§ **YOUR ASSIGNMENT**:
Copy out every line of the data where the word "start" is found.

§ **PROVIDED DATA**:
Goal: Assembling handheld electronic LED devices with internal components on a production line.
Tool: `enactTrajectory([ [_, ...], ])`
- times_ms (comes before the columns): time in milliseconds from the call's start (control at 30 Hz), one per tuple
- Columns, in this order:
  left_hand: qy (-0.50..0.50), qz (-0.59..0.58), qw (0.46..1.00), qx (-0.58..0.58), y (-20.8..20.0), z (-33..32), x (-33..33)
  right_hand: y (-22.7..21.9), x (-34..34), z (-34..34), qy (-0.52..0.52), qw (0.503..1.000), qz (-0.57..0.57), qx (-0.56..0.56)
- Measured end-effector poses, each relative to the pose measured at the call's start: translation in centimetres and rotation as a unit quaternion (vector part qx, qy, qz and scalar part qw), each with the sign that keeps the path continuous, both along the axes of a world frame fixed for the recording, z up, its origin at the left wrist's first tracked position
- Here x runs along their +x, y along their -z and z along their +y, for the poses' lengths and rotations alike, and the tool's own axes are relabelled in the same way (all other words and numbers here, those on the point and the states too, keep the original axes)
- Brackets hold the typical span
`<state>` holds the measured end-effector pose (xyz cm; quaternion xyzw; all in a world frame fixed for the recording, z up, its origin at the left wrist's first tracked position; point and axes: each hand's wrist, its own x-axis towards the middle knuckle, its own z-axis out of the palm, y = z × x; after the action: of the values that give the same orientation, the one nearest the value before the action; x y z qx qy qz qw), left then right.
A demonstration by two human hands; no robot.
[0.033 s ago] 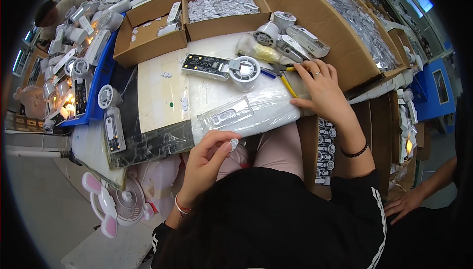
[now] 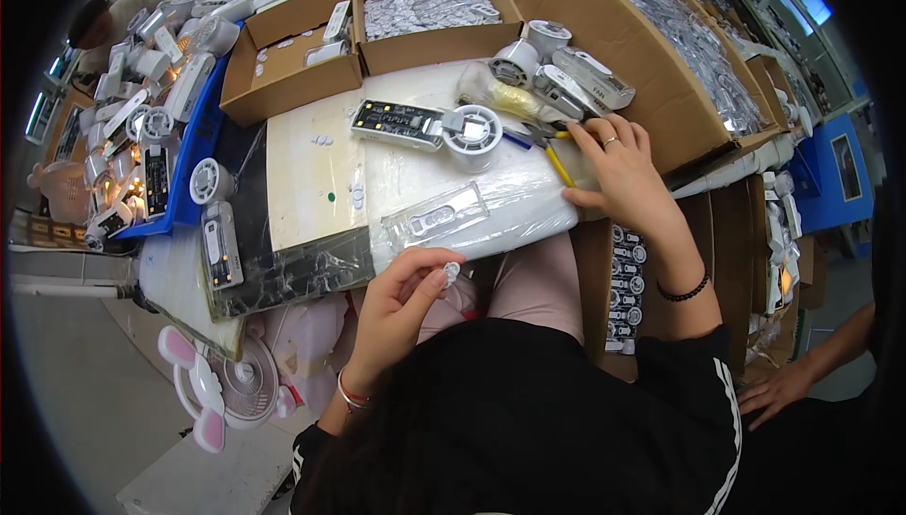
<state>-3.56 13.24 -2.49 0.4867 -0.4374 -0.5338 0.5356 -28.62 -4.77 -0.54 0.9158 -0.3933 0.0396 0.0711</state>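
While the left hand [image 2: 392, 305] pinches a small clear piece [image 2: 451, 273] between thumb and forefinger, just in front of the near edge of the plastic-wrapped work surface [image 2: 533, 202], the right hand [image 2: 621, 173] extends farther forward, fingers spread and thumb well apart from them. Just left of the right hand lie pliers [image 2: 560, 166], their yellow handles toward it; whether a fingertip touches them I cannot tell.

Just beyond the left hand, a clear plastic cover [image 2: 439, 216] lies flat. Farther beyond it, to the left of the right hand, lies a white device [image 2: 398, 124] with its dark circuit board exposed and its round head [image 2: 472, 130] toward that hand. Ahead of the right hand, several grey and white devices [image 2: 593, 76] lie together near a clear bag [image 2: 486, 90].

Well left of the left hand, another white device [image 2: 223, 246] lies near a blue bin [image 2: 196, 151] heaped with similar ones. Ahead of both hands stands a shallow cardboard box [image 2: 439, 50] full of small pale pieces [image 2: 429, 13]. Beyond the right hand rises a large carton [image 2: 642, 52] holding clear parts [image 2: 684, 43].
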Motion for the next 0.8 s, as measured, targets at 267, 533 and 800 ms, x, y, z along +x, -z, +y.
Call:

§ **SOLUTION**:
- times_ms (comes before the columns): time in milliseconds from the call's start (control at 30 Hz), one per tuple
- Measured end-effector poses, each relative to the pose measured at the call's start: translation in centimetres and rotation as a unit quaternion (vector part qx, qy, qz and scalar part qw), each with the sign that keeps the path continuous, both along the axes of a world frame fixed for the recording, z up, its origin at the left wrist's first tracked position

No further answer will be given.